### [DESCRIPTION OF THE TASK]
Show each line of the entries below in which the word "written" appears.

Start of GIVEN ENTRIES

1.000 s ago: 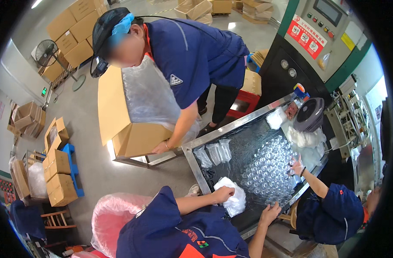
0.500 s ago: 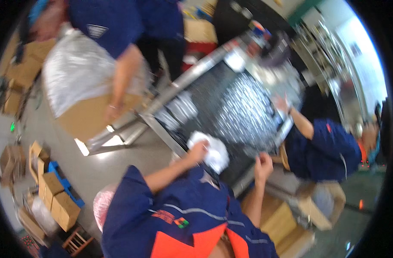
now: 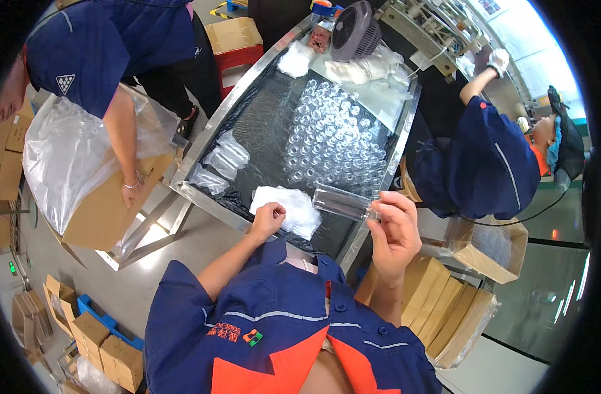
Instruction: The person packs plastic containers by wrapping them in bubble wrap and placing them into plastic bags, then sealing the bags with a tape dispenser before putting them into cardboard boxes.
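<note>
A clear, straight-sided bottle lies nearly level in the air above the near end of the table, its narrow neck toward the right. My right hand pinches it at the neck end between thumb and fingers. On the table's near edge is a crumpled white cloth; the fingers of my left hand are curled closed on its left part. Farther off, many clear bottles are packed on the black table surface. A few clear bottles lie on their sides at the left edge.
A metal rim borders the table. At its far end are a dark fan and white gloves. One co-worker leans over a plastic-lined carton at left; another co-worker reaches toward machinery at right. Cartons stand beside me.
My right hand, with no bottle visible in it before, now holds a clear bottle. The right co-worker's hand has left the table for the machinery. The whole view has shifted.
</note>
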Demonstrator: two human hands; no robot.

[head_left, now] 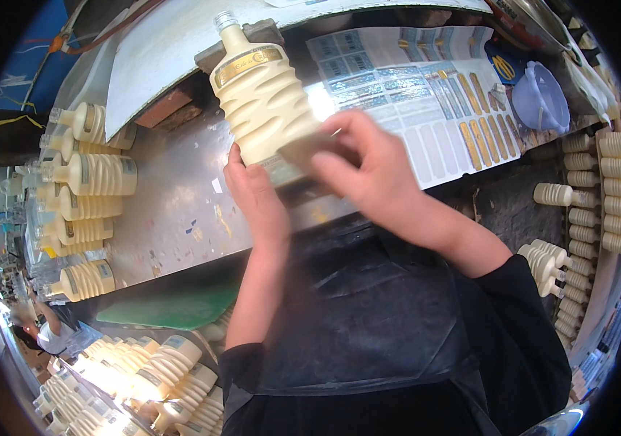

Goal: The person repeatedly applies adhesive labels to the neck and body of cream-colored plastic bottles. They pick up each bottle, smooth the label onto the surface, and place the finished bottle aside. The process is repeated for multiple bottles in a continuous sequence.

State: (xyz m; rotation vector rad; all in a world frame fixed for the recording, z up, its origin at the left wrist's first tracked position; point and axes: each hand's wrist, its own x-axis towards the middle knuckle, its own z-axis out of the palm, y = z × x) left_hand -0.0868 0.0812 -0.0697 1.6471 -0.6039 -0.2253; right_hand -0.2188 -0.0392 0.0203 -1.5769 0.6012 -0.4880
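Observation:
A cream bottle with wavy ridges and a gold label below its neck lies on the worktable, neck pointing away from me. Its neck end rests on a brown block support. My left hand is closed around the bottle's base at the left corner, thumb on the front. In my right hand is a flat brownish piece, blurred by motion, held against the lower right of the bottle. A pale band shows at the bottle's base beneath that piece, partly hidden by it.
Right of the bottle lies a sheet of gold and silver label strips. A lavender bucket stands beyond it. Similar bottles line the table's left edge; more are stacked at lower left and along the right. Another person is at far left.

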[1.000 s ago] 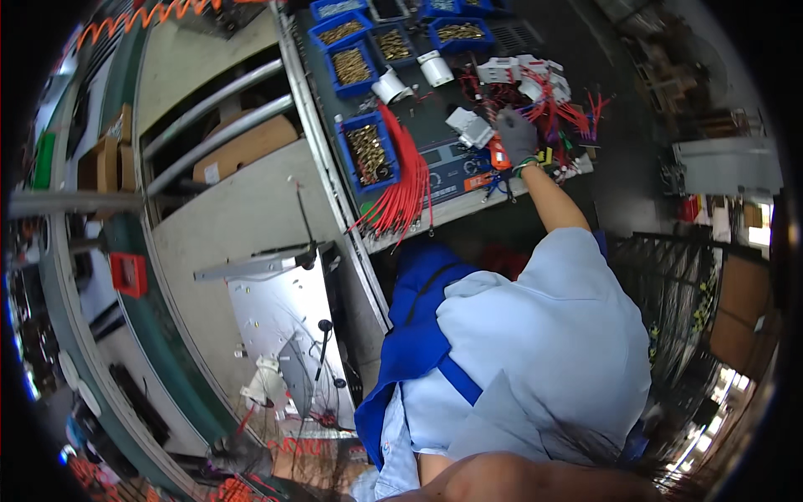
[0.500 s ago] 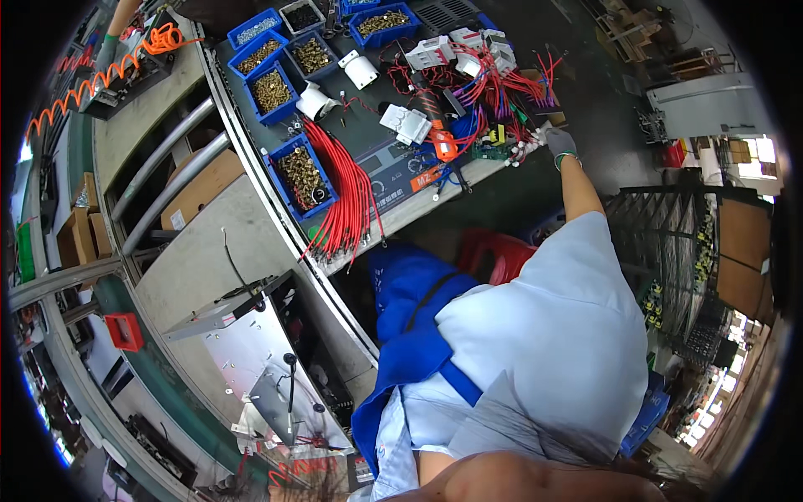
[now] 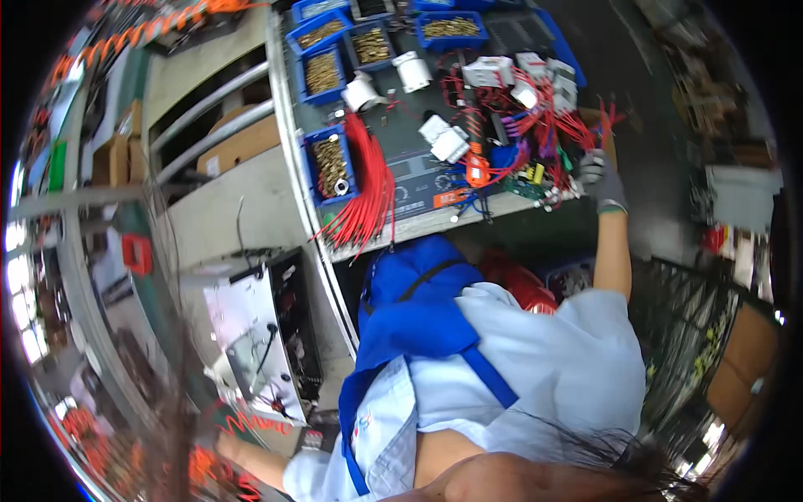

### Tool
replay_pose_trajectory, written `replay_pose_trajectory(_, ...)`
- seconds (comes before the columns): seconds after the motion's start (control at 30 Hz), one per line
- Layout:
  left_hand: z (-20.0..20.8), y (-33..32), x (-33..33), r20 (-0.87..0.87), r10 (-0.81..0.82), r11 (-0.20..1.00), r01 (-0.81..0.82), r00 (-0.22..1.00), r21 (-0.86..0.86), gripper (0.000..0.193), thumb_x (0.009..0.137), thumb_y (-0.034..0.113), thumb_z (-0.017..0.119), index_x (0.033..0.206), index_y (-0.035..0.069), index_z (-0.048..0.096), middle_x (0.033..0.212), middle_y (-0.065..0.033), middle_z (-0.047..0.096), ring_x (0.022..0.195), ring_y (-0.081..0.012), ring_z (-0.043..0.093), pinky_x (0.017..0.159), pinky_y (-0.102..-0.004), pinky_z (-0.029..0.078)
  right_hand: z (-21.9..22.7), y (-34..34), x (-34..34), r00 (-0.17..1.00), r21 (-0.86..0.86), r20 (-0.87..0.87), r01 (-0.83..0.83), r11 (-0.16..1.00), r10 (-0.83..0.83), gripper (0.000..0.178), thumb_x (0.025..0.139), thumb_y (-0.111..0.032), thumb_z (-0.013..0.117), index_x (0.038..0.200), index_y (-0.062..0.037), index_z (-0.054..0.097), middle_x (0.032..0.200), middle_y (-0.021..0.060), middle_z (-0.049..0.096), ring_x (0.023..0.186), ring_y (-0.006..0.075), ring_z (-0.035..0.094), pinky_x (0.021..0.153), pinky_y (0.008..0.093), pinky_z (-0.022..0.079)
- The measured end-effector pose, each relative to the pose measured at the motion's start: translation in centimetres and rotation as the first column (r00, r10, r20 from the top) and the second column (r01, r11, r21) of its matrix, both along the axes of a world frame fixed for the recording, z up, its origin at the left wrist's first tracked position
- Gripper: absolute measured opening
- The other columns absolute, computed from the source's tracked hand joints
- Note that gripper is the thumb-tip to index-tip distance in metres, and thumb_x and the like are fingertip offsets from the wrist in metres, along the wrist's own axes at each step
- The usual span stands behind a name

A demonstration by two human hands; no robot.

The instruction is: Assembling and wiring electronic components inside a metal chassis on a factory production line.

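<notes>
Two hands, well apart. Grey-gloved right hand (image 3: 599, 176) at right end of dark-topped workbench (image 3: 401, 132), curled beside tangled red wire leads (image 3: 574, 127); whether pinching any, cannot tell. Blurred left hand (image 3: 209, 433) low at left, near silver sheet-metal chassis (image 3: 238, 309); grasp, cannot tell. Long red cables (image 3: 372, 180) laid side by side, likely for easy single picking. Blue plastic bins (image 3: 336, 200) of brass-coloured fittings along workbench's left side, probably sorted by kind.
</notes>
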State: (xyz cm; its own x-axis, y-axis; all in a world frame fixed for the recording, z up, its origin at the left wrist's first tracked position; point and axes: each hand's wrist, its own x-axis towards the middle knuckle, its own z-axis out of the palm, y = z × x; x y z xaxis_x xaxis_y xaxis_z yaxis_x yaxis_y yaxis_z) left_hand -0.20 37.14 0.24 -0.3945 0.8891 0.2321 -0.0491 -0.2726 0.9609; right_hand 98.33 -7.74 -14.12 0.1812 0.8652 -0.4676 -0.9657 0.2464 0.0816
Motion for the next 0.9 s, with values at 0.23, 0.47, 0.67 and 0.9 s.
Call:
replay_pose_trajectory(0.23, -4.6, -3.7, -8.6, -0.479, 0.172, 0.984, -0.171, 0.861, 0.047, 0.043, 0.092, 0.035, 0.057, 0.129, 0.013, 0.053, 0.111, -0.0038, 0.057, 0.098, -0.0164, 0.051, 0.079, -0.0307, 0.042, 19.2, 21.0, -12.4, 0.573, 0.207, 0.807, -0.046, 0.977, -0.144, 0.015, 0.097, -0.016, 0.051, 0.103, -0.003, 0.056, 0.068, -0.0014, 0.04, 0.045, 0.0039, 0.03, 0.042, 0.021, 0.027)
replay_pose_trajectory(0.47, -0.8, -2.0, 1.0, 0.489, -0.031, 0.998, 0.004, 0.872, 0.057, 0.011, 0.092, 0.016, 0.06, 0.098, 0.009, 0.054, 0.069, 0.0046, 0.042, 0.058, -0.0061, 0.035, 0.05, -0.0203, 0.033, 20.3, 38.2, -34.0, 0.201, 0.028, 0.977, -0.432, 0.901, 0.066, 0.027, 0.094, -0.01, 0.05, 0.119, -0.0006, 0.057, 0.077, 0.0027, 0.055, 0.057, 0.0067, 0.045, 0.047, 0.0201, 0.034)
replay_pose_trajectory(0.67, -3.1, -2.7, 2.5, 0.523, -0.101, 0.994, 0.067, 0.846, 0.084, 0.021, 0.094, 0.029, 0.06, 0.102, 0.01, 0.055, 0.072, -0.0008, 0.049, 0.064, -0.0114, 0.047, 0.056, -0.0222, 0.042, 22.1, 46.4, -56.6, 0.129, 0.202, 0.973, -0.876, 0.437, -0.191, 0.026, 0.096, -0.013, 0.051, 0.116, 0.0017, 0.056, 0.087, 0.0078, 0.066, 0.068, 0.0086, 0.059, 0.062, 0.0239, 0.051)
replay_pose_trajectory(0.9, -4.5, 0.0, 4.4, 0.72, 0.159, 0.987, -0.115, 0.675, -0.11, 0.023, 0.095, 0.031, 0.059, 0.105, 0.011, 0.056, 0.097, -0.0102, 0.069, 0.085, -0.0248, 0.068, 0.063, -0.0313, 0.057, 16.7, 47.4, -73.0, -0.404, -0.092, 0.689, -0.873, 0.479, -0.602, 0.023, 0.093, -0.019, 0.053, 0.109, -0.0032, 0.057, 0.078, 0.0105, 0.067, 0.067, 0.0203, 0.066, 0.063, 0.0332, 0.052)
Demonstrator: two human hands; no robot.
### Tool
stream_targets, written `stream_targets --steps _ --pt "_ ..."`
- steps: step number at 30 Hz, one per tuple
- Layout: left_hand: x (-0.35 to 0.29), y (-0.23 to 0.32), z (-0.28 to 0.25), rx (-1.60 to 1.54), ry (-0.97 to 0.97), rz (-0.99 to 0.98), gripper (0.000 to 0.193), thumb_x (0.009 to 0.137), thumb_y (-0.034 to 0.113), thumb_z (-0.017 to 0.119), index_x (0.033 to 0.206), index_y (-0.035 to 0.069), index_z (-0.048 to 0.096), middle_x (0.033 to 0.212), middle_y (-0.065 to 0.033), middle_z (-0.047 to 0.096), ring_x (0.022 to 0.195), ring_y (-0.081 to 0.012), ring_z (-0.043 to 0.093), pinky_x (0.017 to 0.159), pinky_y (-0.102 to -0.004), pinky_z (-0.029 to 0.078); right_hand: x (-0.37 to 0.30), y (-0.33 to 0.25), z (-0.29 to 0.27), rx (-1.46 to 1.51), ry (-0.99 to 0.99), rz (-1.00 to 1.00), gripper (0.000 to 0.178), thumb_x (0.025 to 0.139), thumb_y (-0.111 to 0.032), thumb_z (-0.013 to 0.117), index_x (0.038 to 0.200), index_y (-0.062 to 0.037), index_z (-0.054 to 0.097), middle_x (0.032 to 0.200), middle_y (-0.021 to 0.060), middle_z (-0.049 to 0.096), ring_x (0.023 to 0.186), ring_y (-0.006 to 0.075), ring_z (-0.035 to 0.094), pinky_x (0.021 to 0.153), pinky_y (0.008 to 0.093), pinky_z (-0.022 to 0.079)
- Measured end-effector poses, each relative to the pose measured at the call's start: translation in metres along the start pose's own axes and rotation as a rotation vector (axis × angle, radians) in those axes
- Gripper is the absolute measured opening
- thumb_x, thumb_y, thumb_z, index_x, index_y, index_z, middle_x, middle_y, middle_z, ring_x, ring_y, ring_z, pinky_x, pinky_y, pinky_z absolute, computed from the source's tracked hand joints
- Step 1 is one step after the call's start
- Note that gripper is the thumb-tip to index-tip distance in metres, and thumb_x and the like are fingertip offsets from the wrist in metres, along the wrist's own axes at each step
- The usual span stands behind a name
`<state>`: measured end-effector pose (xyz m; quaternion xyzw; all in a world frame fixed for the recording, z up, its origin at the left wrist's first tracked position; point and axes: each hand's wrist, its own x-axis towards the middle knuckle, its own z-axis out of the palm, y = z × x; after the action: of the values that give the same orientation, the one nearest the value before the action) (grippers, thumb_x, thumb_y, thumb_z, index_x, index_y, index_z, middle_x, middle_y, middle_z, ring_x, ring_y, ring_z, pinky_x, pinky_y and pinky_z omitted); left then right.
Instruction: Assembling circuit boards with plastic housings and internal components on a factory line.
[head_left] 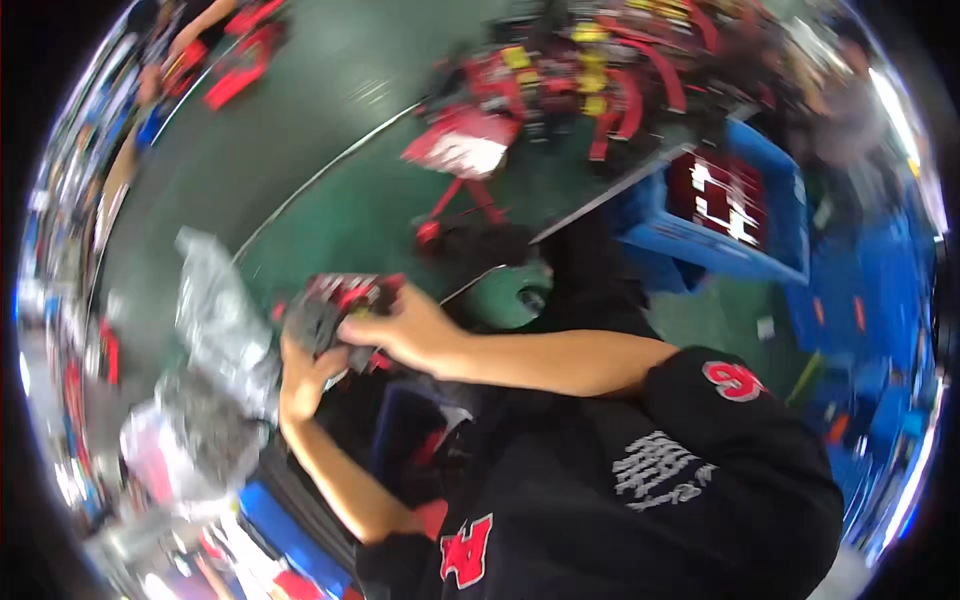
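Both my hands are together at the edge of the green table. My left hand (305, 375) grips a blurred dark grey and red item (318, 318) from its near left side. My right hand (405, 328) closes on the same item from the right, thumb across its top. Motion smears the item, so its exact kind does not show. To the left of my left hand a crumpled clear plastic bag (215, 305) lies on the tabletop.
A heap of red and black parts with yellow labels (595, 70) covers the far table. At the right stands a blue crate (700, 240) holding dark red packages. More plastic bags (200, 440) are at lower left. Another person's arm (205, 25) shows at the far left.
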<state>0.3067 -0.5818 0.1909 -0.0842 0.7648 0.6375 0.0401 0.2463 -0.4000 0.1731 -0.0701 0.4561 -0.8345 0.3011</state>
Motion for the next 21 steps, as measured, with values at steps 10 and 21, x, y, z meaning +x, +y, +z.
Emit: stream_targets --steps 10,21 --pt "-0.026 -0.012 0.022 -0.253 0.441 -0.257 0.076 0.092 0.059 0.044 0.141 0.000 0.039 0.131 -0.0169 0.052 0.114 -0.0269 0.055 0.095 -0.0390 0.046 -0.048 0.007 -0.023 -0.273 0.001 -0.002 0.056 0.068 -0.022 0.082 0.112 0.0019 0.057 0.110 0.0165 0.053 0.094 0.0203 0.058 0.083 0.0316 0.047" --pt "-0.010 0.094 0.254 -0.030 -0.174 0.117 0.064 0.093 0.034 0.052 0.135 -0.010 0.032 0.123 -0.0209 0.051 0.109 -0.0264 0.055 0.095 -0.0381 0.044 -0.134 -0.079 -0.218 0.222 -0.333 -0.016 0.073 0.058 -0.023 0.091 0.118 -0.0006 0.056 0.118 0.0078 0.058 0.110 0.0162 0.052 0.101 0.0316 0.037"
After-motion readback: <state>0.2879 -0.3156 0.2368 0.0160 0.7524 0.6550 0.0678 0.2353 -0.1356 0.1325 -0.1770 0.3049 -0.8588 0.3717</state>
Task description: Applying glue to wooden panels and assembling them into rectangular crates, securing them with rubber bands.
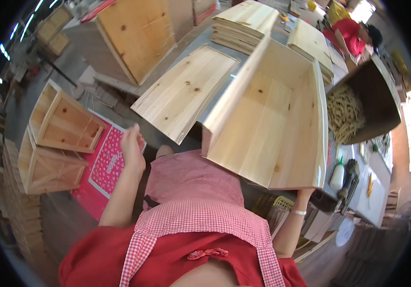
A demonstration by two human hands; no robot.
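Note:
A long, open-topped pine box (272, 124) lies in front of me at a slant, its near end past the table's edge. At its near right corner, my right hand (305, 195) grips the box from below, the fingers mostly hidden behind the wood. My left hand (131, 148) is lifted off to the left, away from the box; nothing shows in it and its fingers are stretched out. Between that hand and the box, a flat pine panel (185, 90) rests on the table with its near end overhanging.
Stacks of pine panels (241, 36) stand at the back. On the right are a carton (373, 107) of pale strips, a glue bottle (338, 175) and a dark power tool (350, 178). Wooden boxes (71, 124) sit at left by a pink mat (105, 167). A person in red (351, 38) works at far right.

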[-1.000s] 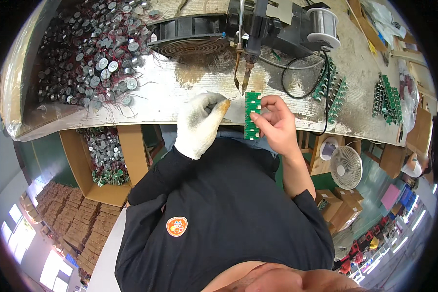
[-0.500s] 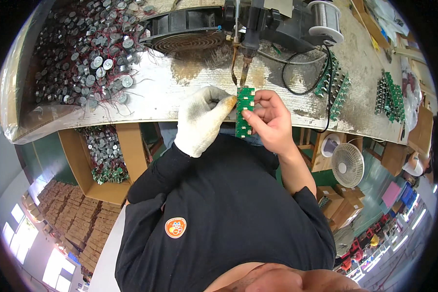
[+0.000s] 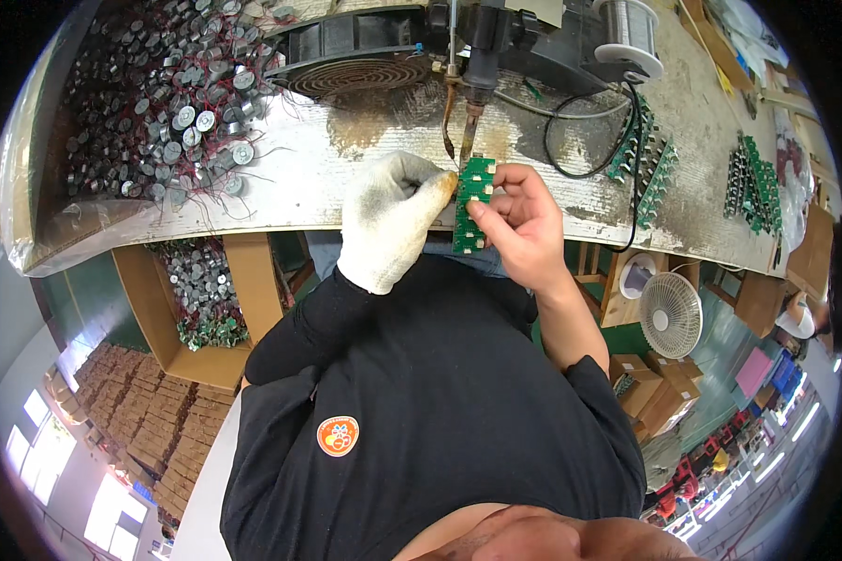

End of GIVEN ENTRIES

### [EXPECTED ANSWER]
replay_pose_trajectory, written `replay_pose_trajectory(_, ...)`
stream_targets, written `stream_targets --steps _ --pt "_ ..."`

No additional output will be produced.